DE PASSAGE — STEPHANE JAUBERTIE

 

L’hiver

LE FILS.- Dis.

LA MÈRE.- Oui.

LE FILS.- Là, je suis mort ?

LA MÈRE.- Non, mon chéri.

LE FILS.- Et toi, tu es morte ?

LA MÈRE.- Non. Dors.

LE FILS.- Tu y vas ?

LA MÈRE.- C’est l’heure.

LE FILS.- Pas déjà.

LA MÈRE.- Il faut que j’y aille.

LE FILS.- Un peu, reste. Le temps que je m’endorme.

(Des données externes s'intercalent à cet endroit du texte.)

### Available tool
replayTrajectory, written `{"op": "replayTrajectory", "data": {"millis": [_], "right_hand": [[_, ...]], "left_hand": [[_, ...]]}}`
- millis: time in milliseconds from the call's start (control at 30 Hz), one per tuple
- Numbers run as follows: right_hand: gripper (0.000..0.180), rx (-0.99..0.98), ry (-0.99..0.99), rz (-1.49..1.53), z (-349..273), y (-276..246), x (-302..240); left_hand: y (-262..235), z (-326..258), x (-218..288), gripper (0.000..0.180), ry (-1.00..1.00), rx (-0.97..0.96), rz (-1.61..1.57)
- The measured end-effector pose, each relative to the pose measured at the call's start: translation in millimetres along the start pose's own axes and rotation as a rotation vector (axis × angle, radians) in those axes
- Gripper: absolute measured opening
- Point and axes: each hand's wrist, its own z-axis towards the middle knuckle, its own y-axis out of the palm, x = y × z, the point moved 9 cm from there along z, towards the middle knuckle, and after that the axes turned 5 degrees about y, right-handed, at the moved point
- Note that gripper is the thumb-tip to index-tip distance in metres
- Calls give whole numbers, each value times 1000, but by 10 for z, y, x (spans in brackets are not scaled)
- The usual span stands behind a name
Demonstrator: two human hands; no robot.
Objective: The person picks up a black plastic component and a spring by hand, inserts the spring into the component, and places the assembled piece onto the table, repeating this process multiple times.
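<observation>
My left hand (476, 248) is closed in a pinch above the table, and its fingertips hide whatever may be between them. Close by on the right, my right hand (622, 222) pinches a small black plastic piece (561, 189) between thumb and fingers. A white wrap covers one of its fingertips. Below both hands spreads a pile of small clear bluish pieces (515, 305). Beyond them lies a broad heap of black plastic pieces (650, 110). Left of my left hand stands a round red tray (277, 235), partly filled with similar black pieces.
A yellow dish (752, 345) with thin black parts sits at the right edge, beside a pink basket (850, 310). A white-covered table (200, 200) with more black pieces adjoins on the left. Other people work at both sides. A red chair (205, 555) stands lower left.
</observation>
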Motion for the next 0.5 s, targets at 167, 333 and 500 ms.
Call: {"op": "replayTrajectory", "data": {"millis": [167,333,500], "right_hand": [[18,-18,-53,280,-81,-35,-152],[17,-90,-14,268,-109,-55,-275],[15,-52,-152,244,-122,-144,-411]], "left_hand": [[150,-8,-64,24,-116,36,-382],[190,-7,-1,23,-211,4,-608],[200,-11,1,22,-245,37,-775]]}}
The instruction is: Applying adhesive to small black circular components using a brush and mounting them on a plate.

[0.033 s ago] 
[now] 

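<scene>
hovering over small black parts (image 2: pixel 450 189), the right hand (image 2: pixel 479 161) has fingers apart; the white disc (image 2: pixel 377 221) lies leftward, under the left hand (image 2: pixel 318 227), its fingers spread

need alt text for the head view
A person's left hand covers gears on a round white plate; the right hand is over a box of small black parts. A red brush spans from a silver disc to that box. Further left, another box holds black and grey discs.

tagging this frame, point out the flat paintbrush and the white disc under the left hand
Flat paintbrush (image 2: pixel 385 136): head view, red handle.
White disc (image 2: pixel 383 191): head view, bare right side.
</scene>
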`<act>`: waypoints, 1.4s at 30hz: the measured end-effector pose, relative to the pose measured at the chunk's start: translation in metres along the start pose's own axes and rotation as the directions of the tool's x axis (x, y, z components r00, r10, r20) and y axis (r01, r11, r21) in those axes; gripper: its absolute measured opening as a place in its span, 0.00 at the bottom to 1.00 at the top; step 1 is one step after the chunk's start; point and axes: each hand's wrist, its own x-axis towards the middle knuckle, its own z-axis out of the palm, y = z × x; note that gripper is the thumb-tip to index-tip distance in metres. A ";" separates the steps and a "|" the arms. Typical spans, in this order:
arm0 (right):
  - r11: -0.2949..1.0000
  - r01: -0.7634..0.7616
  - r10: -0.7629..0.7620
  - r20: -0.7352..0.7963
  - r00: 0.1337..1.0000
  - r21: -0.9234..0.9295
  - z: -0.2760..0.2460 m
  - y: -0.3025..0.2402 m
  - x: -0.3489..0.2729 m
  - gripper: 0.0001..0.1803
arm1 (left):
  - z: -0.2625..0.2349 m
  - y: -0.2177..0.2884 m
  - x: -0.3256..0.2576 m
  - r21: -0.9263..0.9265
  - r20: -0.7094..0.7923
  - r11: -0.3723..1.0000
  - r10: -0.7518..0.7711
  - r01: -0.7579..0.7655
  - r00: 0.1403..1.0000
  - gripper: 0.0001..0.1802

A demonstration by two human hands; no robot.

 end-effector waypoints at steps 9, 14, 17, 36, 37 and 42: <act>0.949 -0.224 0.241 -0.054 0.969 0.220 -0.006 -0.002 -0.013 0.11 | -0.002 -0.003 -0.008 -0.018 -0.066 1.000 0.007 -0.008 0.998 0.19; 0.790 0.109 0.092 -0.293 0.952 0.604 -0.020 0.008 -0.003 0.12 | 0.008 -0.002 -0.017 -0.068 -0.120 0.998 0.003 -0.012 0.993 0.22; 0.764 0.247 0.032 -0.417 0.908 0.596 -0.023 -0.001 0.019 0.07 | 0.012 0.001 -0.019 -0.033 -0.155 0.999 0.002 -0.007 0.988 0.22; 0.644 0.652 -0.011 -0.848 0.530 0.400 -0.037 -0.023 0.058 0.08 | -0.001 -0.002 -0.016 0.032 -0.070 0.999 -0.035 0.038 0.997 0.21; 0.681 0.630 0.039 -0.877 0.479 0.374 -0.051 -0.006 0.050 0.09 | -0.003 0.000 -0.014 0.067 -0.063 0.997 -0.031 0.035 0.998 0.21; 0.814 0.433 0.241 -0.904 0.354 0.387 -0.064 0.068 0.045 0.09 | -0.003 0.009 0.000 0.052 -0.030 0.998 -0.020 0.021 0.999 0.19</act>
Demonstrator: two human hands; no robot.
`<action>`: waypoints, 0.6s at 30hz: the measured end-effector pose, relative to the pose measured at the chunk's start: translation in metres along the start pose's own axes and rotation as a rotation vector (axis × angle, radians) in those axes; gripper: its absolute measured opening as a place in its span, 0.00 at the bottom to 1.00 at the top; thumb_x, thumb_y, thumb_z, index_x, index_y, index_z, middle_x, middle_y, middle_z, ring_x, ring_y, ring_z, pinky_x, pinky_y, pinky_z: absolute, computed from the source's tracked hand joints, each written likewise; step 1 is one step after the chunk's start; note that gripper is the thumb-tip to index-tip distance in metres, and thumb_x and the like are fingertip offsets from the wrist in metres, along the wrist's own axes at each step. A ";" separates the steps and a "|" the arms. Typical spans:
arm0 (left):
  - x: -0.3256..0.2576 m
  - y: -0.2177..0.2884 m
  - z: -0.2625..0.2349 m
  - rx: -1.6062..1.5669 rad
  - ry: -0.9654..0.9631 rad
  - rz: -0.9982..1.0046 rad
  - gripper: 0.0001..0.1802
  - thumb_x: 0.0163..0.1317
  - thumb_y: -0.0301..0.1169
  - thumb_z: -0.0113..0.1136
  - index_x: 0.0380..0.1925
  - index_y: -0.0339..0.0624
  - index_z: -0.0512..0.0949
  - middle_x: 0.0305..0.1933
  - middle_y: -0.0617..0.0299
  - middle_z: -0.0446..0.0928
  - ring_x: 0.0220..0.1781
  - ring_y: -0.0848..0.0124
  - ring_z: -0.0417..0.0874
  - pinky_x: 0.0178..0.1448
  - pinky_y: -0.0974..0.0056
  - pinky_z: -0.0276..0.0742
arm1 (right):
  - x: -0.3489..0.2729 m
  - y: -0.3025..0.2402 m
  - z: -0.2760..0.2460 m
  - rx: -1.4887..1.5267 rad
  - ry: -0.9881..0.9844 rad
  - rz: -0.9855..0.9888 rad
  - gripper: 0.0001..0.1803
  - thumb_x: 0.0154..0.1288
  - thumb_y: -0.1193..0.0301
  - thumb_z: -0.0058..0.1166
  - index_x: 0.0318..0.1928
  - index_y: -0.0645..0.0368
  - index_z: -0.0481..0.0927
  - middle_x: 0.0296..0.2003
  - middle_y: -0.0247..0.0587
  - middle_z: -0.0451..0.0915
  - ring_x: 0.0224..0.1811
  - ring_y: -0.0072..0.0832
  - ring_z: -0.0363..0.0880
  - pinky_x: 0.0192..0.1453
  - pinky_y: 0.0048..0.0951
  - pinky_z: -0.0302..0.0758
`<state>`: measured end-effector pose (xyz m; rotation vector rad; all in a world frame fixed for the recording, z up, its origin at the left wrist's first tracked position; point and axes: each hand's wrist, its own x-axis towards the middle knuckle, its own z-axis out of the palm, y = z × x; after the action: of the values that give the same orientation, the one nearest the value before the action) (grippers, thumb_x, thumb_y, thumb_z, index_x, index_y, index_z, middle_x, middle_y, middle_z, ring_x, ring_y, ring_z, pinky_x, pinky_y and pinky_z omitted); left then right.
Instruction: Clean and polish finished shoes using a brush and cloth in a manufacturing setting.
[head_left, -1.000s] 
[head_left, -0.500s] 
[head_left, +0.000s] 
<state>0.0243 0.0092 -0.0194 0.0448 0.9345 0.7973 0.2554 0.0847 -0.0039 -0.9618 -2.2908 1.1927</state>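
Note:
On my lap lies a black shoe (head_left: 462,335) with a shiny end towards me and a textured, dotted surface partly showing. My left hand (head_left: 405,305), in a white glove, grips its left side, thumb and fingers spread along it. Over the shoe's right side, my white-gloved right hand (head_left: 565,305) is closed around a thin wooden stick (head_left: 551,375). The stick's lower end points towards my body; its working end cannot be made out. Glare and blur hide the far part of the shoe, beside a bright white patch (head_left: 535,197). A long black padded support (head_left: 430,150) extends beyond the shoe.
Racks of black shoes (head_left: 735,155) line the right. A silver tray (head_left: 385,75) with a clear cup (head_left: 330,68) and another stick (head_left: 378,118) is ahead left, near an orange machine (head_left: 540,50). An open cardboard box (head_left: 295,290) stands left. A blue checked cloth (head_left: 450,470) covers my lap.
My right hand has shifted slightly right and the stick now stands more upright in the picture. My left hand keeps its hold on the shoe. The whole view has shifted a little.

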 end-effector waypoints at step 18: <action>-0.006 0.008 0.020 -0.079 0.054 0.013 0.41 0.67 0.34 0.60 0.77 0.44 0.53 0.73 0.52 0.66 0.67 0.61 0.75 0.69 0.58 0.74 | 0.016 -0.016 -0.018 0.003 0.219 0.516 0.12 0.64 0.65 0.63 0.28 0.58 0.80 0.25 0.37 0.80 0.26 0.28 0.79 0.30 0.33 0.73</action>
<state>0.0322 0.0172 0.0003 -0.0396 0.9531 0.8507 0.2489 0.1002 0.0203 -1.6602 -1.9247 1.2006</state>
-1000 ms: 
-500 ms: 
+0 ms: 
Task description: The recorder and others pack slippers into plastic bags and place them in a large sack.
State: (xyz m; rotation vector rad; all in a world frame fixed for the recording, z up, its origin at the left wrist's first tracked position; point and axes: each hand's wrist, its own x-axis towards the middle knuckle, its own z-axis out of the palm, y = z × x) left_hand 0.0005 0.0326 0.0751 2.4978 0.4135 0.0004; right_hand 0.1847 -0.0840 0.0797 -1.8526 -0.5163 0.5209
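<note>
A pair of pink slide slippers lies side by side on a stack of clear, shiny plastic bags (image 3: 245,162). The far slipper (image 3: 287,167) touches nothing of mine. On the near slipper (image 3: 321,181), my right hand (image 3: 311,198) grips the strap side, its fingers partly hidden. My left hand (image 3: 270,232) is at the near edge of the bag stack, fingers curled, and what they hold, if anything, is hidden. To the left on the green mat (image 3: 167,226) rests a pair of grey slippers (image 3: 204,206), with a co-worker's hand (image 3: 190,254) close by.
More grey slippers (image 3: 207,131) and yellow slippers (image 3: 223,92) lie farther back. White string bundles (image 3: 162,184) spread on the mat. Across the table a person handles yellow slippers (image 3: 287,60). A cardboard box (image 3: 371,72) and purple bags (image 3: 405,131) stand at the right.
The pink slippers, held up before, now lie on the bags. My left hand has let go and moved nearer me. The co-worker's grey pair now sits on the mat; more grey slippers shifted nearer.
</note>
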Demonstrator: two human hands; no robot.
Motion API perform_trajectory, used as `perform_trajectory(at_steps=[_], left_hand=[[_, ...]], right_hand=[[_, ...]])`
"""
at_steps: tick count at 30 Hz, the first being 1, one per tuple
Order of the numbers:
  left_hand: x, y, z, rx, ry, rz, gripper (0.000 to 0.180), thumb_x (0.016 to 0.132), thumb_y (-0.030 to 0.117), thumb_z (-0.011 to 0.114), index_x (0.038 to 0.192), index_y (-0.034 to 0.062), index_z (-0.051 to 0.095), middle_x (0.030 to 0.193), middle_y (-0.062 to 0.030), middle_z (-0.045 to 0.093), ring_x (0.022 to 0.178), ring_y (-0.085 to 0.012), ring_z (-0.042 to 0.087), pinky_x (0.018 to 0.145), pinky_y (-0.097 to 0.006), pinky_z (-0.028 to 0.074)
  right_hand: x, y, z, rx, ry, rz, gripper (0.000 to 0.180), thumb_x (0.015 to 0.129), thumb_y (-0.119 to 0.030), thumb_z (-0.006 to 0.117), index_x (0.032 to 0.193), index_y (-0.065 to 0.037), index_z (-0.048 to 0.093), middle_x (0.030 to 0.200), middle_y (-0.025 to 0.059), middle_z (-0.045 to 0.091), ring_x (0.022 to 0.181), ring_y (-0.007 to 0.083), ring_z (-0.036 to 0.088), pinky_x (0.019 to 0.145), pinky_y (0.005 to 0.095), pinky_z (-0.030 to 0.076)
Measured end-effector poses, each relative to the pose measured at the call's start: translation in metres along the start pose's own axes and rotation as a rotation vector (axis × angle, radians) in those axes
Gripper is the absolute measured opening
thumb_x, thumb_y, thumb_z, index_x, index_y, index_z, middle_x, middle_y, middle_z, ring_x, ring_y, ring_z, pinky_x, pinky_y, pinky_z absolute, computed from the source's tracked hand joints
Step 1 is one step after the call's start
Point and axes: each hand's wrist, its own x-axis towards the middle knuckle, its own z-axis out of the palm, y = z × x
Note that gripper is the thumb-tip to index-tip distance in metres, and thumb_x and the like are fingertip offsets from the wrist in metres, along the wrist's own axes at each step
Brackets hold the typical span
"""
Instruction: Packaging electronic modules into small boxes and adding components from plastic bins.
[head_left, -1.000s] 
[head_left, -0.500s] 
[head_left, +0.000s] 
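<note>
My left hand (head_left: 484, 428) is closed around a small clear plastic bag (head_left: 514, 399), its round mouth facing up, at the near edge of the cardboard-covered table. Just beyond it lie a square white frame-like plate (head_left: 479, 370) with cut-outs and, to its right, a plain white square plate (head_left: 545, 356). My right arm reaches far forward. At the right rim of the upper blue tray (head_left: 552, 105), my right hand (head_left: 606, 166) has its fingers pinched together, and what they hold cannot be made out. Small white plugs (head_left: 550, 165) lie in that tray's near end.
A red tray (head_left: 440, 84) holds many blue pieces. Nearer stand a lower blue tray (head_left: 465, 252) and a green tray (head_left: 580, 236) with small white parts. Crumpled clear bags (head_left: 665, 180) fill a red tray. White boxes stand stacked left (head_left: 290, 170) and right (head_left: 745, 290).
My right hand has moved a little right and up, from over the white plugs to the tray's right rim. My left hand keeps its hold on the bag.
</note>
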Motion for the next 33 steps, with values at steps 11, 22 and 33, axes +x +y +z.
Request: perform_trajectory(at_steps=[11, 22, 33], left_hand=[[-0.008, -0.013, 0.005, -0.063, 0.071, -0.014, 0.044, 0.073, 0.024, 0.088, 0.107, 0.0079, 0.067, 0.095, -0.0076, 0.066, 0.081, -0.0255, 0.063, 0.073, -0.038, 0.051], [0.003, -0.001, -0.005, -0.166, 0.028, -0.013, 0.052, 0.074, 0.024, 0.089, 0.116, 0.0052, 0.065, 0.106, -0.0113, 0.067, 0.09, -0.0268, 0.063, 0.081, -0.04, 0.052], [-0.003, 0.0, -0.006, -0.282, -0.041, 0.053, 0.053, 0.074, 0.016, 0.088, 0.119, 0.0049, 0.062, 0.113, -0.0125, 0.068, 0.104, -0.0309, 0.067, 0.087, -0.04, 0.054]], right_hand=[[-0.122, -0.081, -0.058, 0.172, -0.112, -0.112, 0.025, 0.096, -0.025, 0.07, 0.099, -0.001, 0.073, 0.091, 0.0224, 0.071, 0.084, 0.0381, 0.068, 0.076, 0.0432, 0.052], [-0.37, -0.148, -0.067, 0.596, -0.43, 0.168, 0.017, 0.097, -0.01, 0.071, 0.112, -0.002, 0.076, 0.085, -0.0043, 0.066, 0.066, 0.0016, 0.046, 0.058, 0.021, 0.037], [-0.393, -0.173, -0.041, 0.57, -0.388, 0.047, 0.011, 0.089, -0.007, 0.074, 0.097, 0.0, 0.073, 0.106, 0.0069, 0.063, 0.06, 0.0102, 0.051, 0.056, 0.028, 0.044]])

LA MÈRE.- Je vais être en retard.

LE FILS.- Quand je me réveillerai, tu seras là.

LA MÈRE.- Comme tous les jours.

LE FILS.- Pas comme tous les jours. Un jour, je me réveillerai, et tu ne seras pas là.

LA MÈRE.- Pourquoi dis-tu ça ?

LE FILS.- Parce que c’est vrai. Reste.

LA MÈRE.- Je devrais être déjà partie.

LE FILS.- Et si demain… je ne me réveille pas ?

LA MÈRE.- Ne dis pas des choses comme ça.

LE FILS.- Maman.

LA MÈRE.- Oui.

LE FILS.- Tu savais qu’il y a des fleurs même en hiver ? À l’école, on l’a vu.

LA MÈRE.- Tu me diras ça demain.

LE FILS.- Maman.

LA MÈRE.- Je vais être en retard à l’hôpital.

LE FILS.- La lumière, tu la laisses.

LA MÈRE.- La lumière, tu n’as jamais dormi avec.

LE FILS.- S’il te plaît.

LA MÈRE.- Si je la laisse, tu ne vas pas dormir.

LE FILS.- Celle du couloir, juste. Elle se glissera sous la porte, et ce sera bien.

LA MÈRE.- D’accord. Je ferme maintenant. Bonne nuit, mon fils.

LE FILS.- Au revoir.

Il faut que je te dise. Il n’y a que trois jours importants dans la vie d’un homme :

Hier, aujourd’hui, et demain.

D’où tu es, si tu regardes bien, tu peux voir dans le noir.

Tu peux voir l’enfant seul, dans son lit.

Regarde. Tu verras qu’il ne dort pas.

Il a les yeux ouverts et, dans ses yeux, il y a des images.

Ce soir, comme tous les soirs, sa mère est partie.

En attendant son retour, il pense aux jolies choses et le sommeil le prend.

Au matin, elle est là, assise au bord de l’enfant. Et c’est un nouveau jour qu’elle apporte.

Mais ce soir, il ne dort pas. Il a des images.

Tellement, qu’il se lève.

Vois comme il se lève.

Dis-toi qu’il va vers la lumière qui l’attend derrière la porte.

Ouvre.

Dans le couloir, personne. Que lui et la lumière.

Un couloir, c’est fait pour être traversé. Alors il le traverse.

Au mur, il y a des photos.

Les souvenirs, l’enfant passe devant sans les regarder.